Kruskal was born in New York City on September 28, 1925, and grew up in New Rochelle, New York. Although called David by most of his family, he was known to most research colleagues as Martin. His interest in mathematics started early, and he took every opportunity to teach math to his younger brother, Joe, and classmates in elementary school. After high school, Martin went off to the University of Chicago, where he received a BS in mathematics in 1945. One of the family's neighbors in New Rochelle was Richard Courant, who convinced him to go to New York University for his PhD. As a graduate student, Martin was known for showing a profound interest in many different topics, and some wondered whether he would ever settle down. Those many interests would serve him well throughout his productive and diverse research career. He obtained a PhD in 1952, under the guidance of Courant and Bernard Friedman. His thesis was titled "The Bridge Theorem for Minimal Surfaces."

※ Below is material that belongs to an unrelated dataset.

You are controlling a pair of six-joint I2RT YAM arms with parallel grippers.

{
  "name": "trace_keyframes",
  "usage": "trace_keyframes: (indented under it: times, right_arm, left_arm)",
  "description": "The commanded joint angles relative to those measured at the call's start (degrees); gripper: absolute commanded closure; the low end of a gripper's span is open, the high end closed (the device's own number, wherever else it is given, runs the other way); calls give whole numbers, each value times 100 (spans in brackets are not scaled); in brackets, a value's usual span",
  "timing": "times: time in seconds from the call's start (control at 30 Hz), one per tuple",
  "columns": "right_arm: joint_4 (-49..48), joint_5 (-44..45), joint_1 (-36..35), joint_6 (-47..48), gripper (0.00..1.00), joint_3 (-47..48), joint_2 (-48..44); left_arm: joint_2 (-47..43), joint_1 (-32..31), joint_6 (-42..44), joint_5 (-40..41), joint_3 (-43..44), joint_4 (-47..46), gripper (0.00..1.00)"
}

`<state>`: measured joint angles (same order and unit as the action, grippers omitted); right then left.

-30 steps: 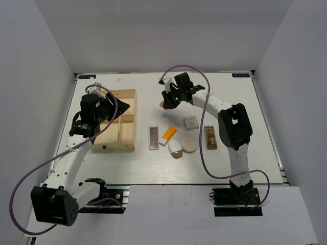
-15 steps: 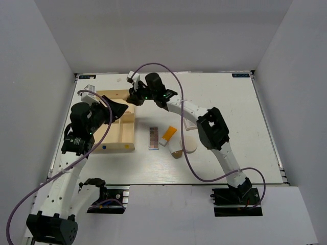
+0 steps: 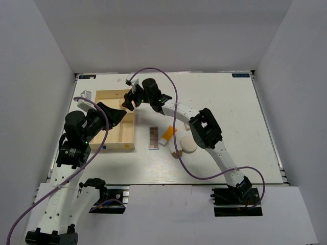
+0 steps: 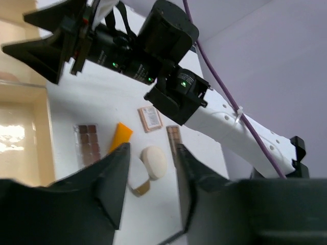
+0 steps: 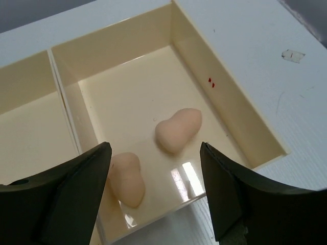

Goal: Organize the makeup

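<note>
A white counter point(image 3: 230, 112) sits boxed in by plain pale walls: a back wall point(image 3: 163, 35) and one on each side, all bare. The surface is matte, with a faint line pattern and a few small marks near the tray.

The pale wooden divided tray point(image 3: 117, 147) lies on the counter's left part. The right arm stretches across to it, and the right end effector point(image 3: 129, 101) hangs over the far compartment with its jaws spread wide and nothing between them. In that compartment, seen from the right wrist, two peach egg-shaped sponges point(image 5: 179, 130) lie on the floor, apart from each other, one near the middle and the other point(image 5: 126, 178) close to the divider.

The left end effector point(image 3: 116, 114) hovers over the tray's right side, its jaws partly apart and empty.

The remaining makeup lies on the counter right of the tray: a slim eyeshadow palette point(image 3: 153, 138), just beside it the orange tube point(image 3: 168, 135) with its white cap, and a round cream puff point(image 3: 189, 145). The left wrist view also shows the square compact point(image 4: 151, 118) and a second palette point(image 4: 173, 140) beyond them.
</note>
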<state>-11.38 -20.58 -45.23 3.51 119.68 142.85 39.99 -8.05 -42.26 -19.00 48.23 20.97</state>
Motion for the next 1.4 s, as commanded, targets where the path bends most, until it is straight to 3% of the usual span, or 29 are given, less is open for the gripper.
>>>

In 1951, Kruskal's first job was to work with Lyman Spitzer on a classified project, called Project Matterhorn, which after de-classification became the Princeton Plasma Physics Laboratory. The objective of Project Matterhorn was to generate controlled nuclear fusion as a clean, safe source of energy. Spitzer, who had security badge No. 1, was astute enough to realize that such a complex project would require expertise in mathematical modeling and analysis, and he hired Kruskal, who then had badge No. 2.

Kruskal worked at the Plasma Physics Laboratory during the 1950s and much of the 1960s. Some of his most important research was carried out during this period, when he and his colleagues laid the theoretical foundations of controlled nuclear fusion and the undeveloped field of plasma physics. Kruskal applied his considerable, sophisticated knowledge of mathematics, together with his strong physical intuition, to arrive at many important results in both applied and abstract mathematics. His most noteworthy mathematical accomplishment during that time was the development of modern methods in asymptotics. He popularized these methods in his courses, not only by explaining them in a clear and luminous way, but also, and more importantly, by illustrating them with numerous interesting and intriguing problems and counterexamples. These drove the art of the application of these essential ideas into the minds of his students and colleagues, never to be forgotten.

His best known physical result during this period, aside from his work on fusion, was the development of the "Kruskal coordinates" in general relativity, sometimes referred to as the "Kruskal-Szekeres" coordinates [10], in which the nonphysical Schwarzschild singularity in black holes was removed. The most familiar fusion result that bears his name may be the "Kruskal-Shafranov" criterion for kink instabilities, which is still widely quoted by plasma physicists, many of whom no longer know of its authors' existence.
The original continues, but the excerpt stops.